Copy whichever lines of the data hold the word "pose".

GIVEN INFORMATION:
Start of Block

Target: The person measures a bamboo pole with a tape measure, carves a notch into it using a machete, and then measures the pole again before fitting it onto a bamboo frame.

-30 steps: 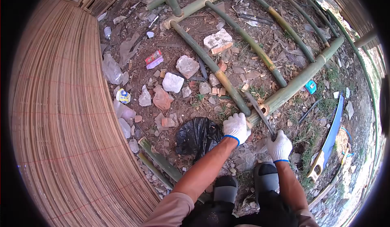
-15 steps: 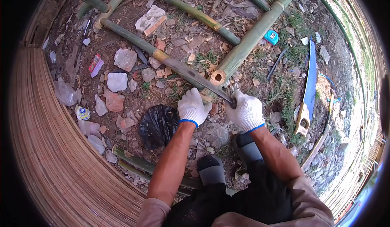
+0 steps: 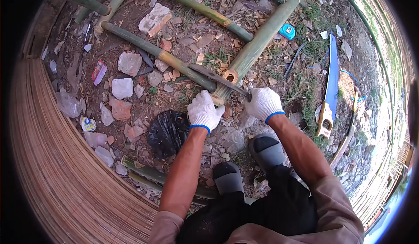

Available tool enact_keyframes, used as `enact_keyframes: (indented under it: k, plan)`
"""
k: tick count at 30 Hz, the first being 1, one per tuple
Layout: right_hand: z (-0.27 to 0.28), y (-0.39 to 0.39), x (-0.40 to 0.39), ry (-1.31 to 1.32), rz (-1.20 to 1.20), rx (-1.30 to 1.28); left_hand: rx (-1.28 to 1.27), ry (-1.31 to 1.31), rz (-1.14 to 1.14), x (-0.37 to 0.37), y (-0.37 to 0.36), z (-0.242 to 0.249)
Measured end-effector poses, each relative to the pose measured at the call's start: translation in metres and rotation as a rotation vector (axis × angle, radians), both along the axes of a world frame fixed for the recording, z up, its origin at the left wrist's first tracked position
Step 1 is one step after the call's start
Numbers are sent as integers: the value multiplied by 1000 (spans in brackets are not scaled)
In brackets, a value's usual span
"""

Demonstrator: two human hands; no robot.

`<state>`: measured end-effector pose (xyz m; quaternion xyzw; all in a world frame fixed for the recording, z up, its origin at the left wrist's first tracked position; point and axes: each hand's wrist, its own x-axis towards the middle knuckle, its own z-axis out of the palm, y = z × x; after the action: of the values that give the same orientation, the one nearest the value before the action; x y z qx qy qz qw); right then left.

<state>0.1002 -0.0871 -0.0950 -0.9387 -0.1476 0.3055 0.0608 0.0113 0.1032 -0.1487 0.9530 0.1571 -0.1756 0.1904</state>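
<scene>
My right hand (image 3: 264,103), in a white knit glove with a blue cuff, is closed around the handle of a machete (image 3: 214,75). The dark blade points up and left, crossing the thick green bamboo pole (image 3: 262,36) at a round hole cut near its end. Also gloved, my left hand (image 3: 204,111) grips the near end of that pole, its thumb turned toward the right hand. Just above the left hand, a thinner bamboo crosspiece (image 3: 174,65) ends beside the thick pole. Part of the machete's handle is hidden by my fingers.
A blue-bladed handsaw (image 3: 331,87) lies at the right, and a turquoise tape measure (image 3: 287,32) rests beside the pole. Brick chunks (image 3: 155,19), stones and wood chips litter the ground. A black plastic bag (image 3: 168,132) sits near my feet; bamboo slats (image 3: 78,156) are at the left.
The machete and my right hand have shifted up and slightly left, so the blade now crosses at the hole. My left hand stays at the pole's end. The view has tilted slightly.
</scene>
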Motion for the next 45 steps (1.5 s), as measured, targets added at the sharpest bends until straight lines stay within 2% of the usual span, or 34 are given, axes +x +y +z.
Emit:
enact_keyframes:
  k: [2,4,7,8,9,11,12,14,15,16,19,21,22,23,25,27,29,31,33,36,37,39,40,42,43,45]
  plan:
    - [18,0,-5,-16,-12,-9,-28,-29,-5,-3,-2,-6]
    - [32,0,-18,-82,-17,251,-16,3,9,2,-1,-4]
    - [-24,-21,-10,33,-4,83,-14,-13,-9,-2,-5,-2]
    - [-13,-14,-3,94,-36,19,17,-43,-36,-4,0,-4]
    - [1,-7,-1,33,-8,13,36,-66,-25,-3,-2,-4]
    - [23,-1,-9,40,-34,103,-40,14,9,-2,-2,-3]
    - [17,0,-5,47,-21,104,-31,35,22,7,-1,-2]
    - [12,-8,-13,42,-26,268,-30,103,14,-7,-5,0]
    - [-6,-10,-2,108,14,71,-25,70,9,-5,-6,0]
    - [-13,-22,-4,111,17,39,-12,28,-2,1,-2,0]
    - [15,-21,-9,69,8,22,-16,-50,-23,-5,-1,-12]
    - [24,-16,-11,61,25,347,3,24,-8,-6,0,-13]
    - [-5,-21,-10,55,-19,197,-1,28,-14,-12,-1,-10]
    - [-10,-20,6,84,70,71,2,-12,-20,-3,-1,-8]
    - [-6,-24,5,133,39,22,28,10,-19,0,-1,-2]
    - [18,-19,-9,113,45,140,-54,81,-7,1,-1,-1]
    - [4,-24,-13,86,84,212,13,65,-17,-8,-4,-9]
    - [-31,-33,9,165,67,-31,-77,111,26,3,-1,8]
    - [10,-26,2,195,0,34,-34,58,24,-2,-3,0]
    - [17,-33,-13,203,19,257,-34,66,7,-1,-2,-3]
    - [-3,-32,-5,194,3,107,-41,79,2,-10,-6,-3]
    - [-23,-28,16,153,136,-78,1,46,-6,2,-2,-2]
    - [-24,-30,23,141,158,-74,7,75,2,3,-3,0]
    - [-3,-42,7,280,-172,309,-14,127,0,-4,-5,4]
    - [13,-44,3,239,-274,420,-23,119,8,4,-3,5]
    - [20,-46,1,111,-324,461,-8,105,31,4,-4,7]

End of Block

COMPLETED EXERCISE:
Measured end-effector poses, each relative to the pose measured at the call's start: translation in metres and rotation as a rotation vector (axis × angle, radians), both along the axes of a world frame fixed for the recording, z up, its origin at the left wrist's first tracked position
`<state>`: measured end-effector pose (xyz m; quaternion xyzw; all in a world frame fixed for the recording, z up, its origin at the left wrist's first tracked position; point and axes: each hand's wrist, its own x-axis towards the middle knuckle, its own z-axis out of the palm, y = z × x; after the action: of the values that give the same orientation, the one nearest the value before the action; x y z qx qy qz qw); right then left.

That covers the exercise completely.